The task
Check every line below for the word "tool" and give only the number of lines where it appears.

Materials provided

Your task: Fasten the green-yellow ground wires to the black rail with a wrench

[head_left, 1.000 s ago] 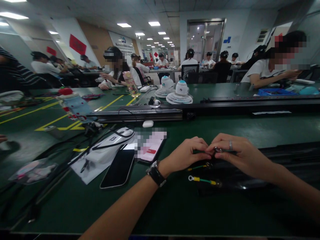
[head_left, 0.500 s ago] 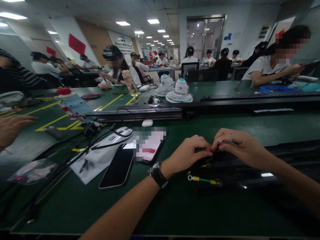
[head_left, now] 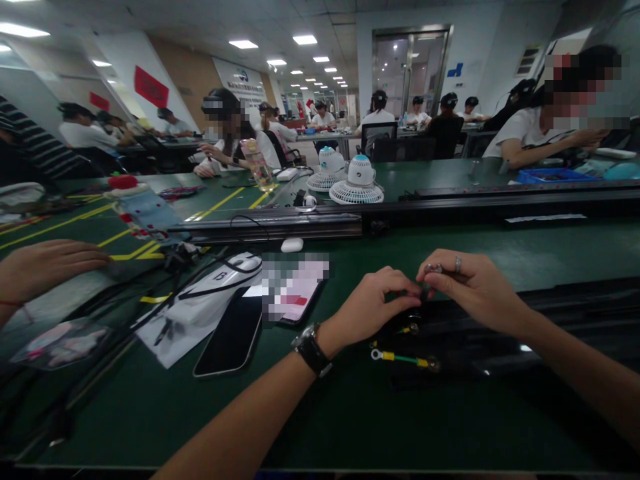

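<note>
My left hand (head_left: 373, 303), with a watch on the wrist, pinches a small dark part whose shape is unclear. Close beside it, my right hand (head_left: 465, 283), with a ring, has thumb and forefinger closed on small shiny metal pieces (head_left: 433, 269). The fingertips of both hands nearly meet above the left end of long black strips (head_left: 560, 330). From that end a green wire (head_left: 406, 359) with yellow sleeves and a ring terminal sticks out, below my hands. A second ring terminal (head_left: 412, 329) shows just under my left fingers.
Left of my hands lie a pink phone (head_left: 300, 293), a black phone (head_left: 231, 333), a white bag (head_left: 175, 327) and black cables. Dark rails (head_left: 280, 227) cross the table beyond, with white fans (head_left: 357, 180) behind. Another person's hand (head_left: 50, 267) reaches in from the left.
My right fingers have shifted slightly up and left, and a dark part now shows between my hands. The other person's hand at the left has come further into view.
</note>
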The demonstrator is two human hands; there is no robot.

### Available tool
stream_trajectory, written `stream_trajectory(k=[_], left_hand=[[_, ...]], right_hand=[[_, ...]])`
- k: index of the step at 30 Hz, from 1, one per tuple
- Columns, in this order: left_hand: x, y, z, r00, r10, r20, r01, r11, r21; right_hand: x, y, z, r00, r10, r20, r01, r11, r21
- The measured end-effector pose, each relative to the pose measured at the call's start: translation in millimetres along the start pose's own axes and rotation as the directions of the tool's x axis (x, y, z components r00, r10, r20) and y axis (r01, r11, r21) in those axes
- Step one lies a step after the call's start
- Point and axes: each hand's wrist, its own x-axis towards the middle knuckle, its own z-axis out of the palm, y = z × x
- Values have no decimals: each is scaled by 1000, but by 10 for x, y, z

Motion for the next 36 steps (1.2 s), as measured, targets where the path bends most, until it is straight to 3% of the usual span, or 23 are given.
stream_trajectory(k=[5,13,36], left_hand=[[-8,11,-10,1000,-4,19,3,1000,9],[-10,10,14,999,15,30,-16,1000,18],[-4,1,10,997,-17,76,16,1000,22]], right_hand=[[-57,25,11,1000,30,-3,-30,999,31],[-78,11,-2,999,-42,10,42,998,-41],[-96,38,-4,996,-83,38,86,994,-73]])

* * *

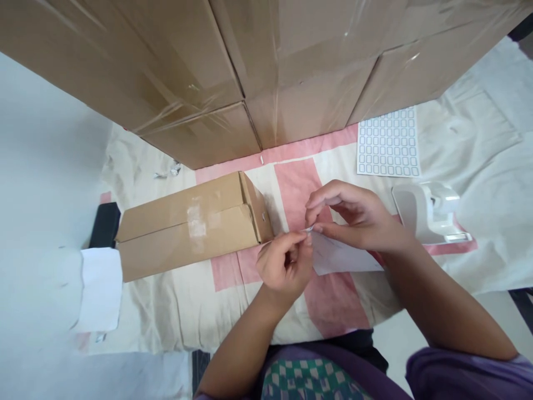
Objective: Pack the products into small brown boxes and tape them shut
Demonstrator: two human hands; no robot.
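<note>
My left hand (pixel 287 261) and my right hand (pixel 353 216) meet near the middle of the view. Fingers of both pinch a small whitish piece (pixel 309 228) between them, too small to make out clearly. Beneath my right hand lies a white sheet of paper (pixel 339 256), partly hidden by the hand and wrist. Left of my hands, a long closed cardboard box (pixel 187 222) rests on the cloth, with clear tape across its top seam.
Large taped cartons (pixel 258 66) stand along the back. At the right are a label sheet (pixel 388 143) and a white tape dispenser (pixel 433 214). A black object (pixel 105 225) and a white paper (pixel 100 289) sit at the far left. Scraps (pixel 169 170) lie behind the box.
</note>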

Answer for the task
2